How many separate lines in this material contain the string "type"? Respond with the number alone.

━━ Data under study ━━

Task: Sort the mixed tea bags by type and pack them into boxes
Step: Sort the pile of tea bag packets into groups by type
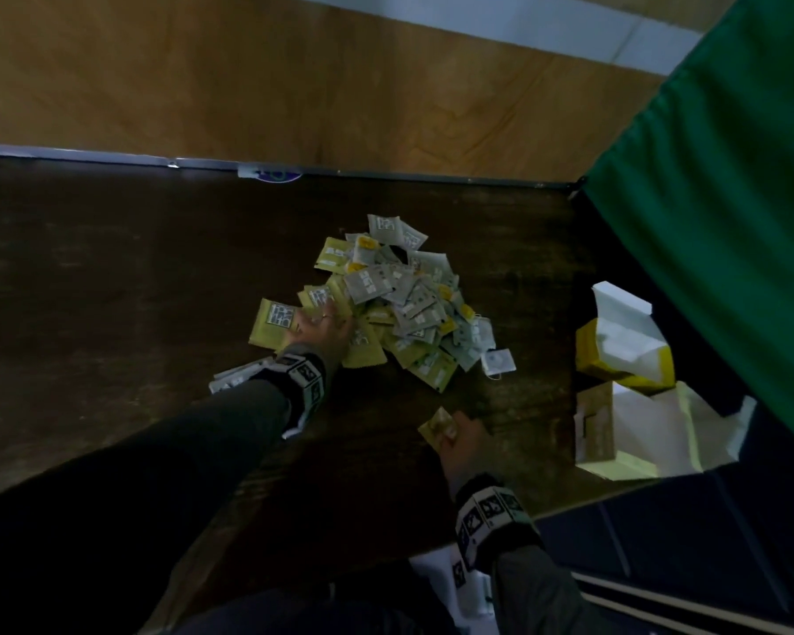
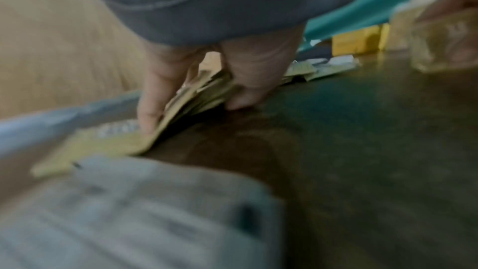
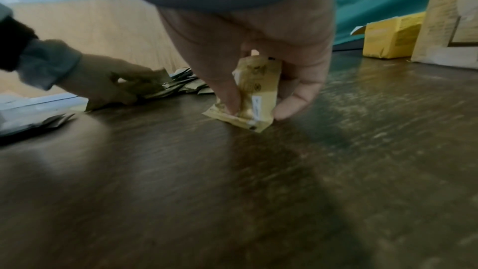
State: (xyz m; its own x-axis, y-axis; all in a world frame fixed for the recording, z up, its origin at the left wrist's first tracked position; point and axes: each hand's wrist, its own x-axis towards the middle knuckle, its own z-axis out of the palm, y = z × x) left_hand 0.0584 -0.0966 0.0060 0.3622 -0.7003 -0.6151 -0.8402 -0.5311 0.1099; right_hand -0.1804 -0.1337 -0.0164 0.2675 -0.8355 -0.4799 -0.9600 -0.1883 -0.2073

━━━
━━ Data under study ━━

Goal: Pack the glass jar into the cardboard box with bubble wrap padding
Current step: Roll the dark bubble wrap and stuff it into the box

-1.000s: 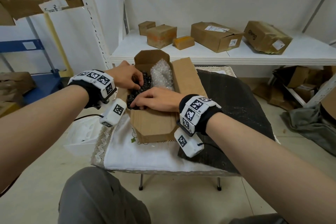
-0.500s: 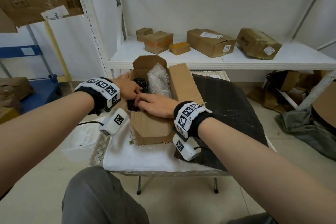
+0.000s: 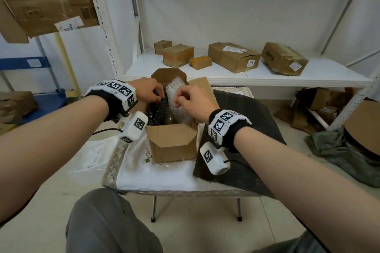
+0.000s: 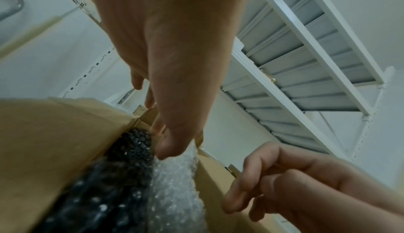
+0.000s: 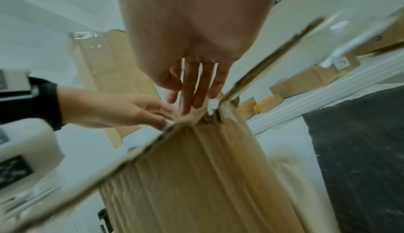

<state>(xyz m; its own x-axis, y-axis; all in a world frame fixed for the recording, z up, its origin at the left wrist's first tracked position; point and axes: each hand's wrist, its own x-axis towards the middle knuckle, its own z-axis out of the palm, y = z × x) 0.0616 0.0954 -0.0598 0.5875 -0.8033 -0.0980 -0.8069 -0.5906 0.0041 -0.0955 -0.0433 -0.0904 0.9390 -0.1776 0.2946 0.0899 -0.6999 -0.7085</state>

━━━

Solution to this task> 2